Confusional Arousals is a parasomnia sleep disorder that causes the affected person to act in a non-responsive and confused manner. An episode most often occurs when the sufferer wakes up from a deep sleep in the earlier part of the night but can also take place after a nap.
There’s likelihood for you to have this condition if another family member has it. Both men and women alike are susceptible to this disorder with a higher rate recorded among children and young adults. Approximately 18 percent of children suffer from this condition compared to about 4 percent of adults.
Here are other factors that can contribute to Confusional Arousals :
- Variable shift work
- Other sleep disorders (insomnia, sleep apnea, circadian rhythm sleep disorders)
- A medical condition
- Bipolar disorders
- Alcohol use
- Drug abuse (especially psychotropic drugs)
- Sleep deprivation
- Being abruptly awakened
During an episode, a person may appear to awaken and sit up, looking around with a foggy disposition. They won’t know where they are or what they’re doing and may be unresponsive to stimuli.

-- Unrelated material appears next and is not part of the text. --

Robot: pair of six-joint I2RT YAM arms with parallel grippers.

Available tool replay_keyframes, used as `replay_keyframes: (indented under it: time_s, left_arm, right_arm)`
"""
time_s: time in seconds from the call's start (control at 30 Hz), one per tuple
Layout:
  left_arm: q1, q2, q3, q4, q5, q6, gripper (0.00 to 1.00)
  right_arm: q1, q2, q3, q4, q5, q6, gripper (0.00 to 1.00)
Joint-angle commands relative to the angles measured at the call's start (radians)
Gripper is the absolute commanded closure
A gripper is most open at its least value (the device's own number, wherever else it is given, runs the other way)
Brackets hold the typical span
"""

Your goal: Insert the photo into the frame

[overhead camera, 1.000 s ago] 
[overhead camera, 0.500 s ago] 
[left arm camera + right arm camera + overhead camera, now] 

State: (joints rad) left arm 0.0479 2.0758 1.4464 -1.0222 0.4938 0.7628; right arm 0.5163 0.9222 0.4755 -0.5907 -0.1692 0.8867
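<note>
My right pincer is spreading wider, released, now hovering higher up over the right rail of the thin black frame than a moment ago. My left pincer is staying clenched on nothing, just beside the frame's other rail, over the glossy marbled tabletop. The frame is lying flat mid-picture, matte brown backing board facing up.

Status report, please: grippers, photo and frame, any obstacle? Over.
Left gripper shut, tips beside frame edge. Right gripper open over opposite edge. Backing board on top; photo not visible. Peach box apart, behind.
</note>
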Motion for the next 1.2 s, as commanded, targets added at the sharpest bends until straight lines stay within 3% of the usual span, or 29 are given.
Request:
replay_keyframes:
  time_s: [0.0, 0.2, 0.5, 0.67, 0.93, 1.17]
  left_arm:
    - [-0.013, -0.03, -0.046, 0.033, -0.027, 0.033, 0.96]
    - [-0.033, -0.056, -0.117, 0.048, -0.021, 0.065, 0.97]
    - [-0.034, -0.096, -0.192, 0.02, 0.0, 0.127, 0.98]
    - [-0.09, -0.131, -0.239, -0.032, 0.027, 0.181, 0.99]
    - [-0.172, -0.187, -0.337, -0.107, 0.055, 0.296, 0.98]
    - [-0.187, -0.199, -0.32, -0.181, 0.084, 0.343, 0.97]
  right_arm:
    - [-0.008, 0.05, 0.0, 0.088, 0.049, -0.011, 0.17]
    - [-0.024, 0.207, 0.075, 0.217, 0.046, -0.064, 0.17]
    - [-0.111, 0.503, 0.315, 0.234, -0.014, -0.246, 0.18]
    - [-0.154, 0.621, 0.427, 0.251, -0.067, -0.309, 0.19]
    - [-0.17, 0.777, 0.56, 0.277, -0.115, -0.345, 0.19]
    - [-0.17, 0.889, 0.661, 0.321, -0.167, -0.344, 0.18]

Episodes can last from a few seconds up to an hour. Sleepwalking, teeth grinding and even shouting may occur. In rare cases, some adults may act out in a hostile or aggressive manner. Generally, the subject has no memory of the events.

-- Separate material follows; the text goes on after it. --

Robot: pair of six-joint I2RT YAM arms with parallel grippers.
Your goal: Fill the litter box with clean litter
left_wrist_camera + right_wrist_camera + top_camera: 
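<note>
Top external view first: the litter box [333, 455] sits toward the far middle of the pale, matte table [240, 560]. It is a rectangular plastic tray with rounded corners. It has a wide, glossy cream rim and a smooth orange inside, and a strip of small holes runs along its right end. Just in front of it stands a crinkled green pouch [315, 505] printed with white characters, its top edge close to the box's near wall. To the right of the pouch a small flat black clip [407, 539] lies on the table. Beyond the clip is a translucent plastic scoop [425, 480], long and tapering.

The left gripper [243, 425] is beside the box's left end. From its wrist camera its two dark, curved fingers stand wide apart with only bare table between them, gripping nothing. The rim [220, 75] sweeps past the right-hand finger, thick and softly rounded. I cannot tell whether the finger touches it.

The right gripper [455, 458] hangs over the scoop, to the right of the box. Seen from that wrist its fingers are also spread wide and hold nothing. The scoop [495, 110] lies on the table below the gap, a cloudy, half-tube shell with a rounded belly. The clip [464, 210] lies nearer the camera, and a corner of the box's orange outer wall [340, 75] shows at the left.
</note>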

Sleepwalking commonly occurs in teenagers who had Confusional Arousals as a child.
Other behavior may include:
- Slow, slurred speech
- Muddled thinking
- Poor memory
- Brusque answers to questions
Teenagers and young adults
A variation of this disorder that affects teens and adults is called severe morning sleep inertia or “sleep drunkenness.” The symptoms are the same as Confusional Arousals but they occur in the morning hours upon waking up as opposed to at night.

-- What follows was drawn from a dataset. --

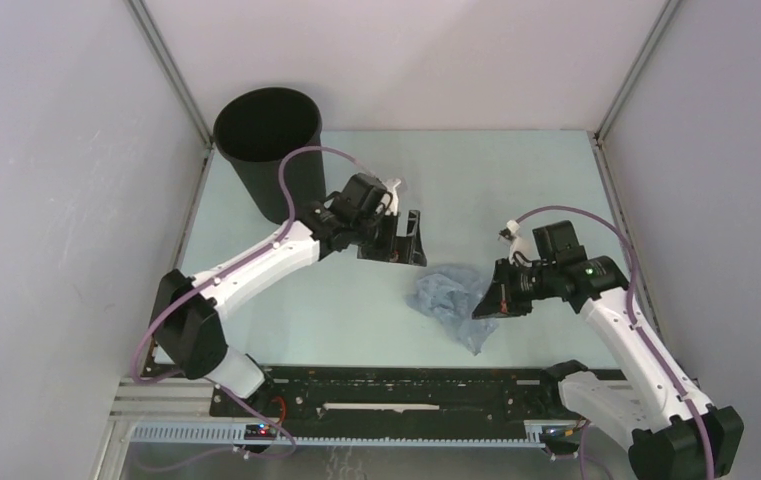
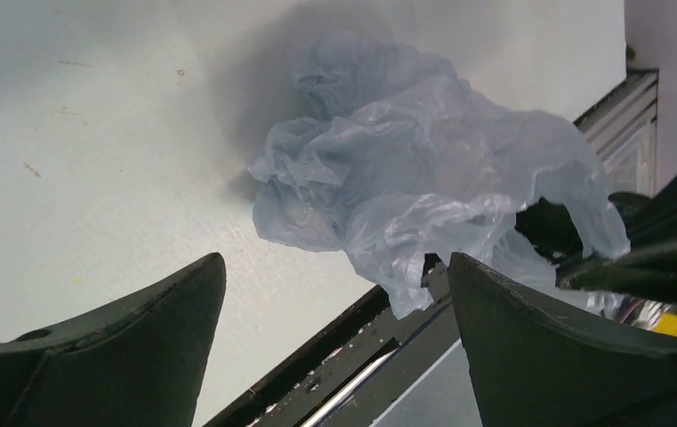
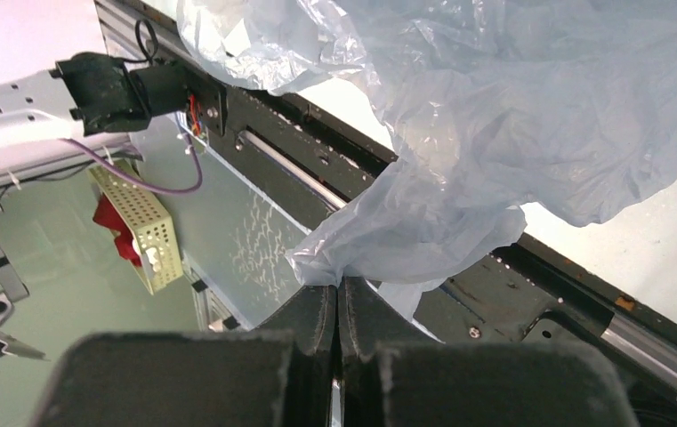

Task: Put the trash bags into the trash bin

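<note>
The pale blue translucent trash bag (image 1: 451,297) hangs crumpled over the table's front middle. My right gripper (image 1: 486,304) is shut on a fold of the trash bag (image 3: 423,160) and holds it up, film draping from the tips. My left gripper (image 1: 408,240) is open and empty, to the bag's upper left, apart from it; the bag (image 2: 406,178) shows beyond its spread fingers (image 2: 139,329). The black trash bin (image 1: 268,150) stands upright at the back left corner, behind the left arm.
A black rail (image 1: 396,390) runs along the table's near edge below the bag. Grey enclosure walls stand on the left, right and back. A yellow perforated box (image 3: 139,222) sits below the table edge.
</note>
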Motion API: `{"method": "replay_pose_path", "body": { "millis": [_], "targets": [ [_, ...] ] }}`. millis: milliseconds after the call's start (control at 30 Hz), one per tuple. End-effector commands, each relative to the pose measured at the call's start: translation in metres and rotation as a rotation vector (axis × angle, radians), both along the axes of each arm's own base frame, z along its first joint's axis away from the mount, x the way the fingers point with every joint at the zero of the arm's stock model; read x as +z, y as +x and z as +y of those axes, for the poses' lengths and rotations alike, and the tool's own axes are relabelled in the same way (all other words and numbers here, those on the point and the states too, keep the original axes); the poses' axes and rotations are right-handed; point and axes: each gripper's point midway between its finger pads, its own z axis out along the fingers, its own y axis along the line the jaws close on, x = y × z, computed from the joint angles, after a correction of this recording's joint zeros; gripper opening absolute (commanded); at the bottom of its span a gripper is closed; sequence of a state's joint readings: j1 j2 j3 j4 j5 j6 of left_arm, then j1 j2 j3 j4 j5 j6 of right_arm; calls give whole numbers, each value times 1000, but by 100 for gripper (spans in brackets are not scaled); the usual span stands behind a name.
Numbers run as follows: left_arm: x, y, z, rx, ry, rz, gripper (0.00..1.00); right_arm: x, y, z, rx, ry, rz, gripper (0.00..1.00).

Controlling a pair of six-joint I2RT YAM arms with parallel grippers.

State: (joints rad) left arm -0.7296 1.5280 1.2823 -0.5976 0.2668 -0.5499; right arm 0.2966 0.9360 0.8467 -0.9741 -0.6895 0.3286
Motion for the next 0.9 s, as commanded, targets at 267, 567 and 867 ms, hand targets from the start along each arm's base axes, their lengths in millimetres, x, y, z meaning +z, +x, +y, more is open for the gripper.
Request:
{"method": "replay_pose_path", "body": {
  "millis": [267, 567, 867],
  "targets": [
    [-15, -46, -36, -260, 77, -67, 91, 7, 11, -1, -54, 48, 5, 0],
    [-32, -9, -34, -122, 198, -60, 45, 4, 25, -1, -94, 34, 16, 0],
    [257, 74, 7, 193, 3, -585, 0, 179, 113, -5, -171, -64, -351, 0]
  ]
}}
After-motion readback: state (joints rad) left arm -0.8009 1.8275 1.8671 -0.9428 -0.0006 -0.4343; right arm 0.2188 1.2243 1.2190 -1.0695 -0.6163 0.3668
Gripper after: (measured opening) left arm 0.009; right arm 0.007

This condition can take place every morning for years, causing a victim to miss work or perform poorly in school. It can also create conflict with personal relationships at home. Driving in the morning can become a dangerous task due to decreased alertness and in the extreme, injuries may occur.
Children experiencing Confusional Arousals may concern and frighten parents. The child might look baffled and not even acknowledge your presence, “looking right through” you. Attempts made to give comfort may cause the child to become agitated.
Generally, though, these events are harmless. The disorder is less likely to develop after children reach the age of five.
Advice for Parents
If your child is experiencing a Confusional Arousals episode:
- Stay calm so that you do not scare your child with a panicked reaction.
- Don’t attempt to wake your child.
- Keep an eye on your child to ensure that he or she stays protected.
- Monitor your child until he or she goes back to sleep.
CONFUSIONAL AROUSALS TREATMENT (adults):
- Decrease or discontinue alcohol consumption
- Get a full night’s sleep
- Sleeping pills
Consulting an experienced sleep specialist is recommend if the disorder is causing serious problems.
In preparation to see a doctor, keep a sleep diary* for at least a couple of weeks. This will help the doctor to determine the source of your problems.
Also be sure to tell the doctor about your medical history, including use of all past and present drugs and medications and whether you’ve ever had any other sleep disorders.
In some cases a polysomnogram may be necessary. The polysomnogram records all your vital signs and breathing patterns while you sleep. It also charts arm and leg movement. This test determines if other sleep disorders are responsible for your Confusional Arousals, such as, sleep apnea or periodic limb movement disorder.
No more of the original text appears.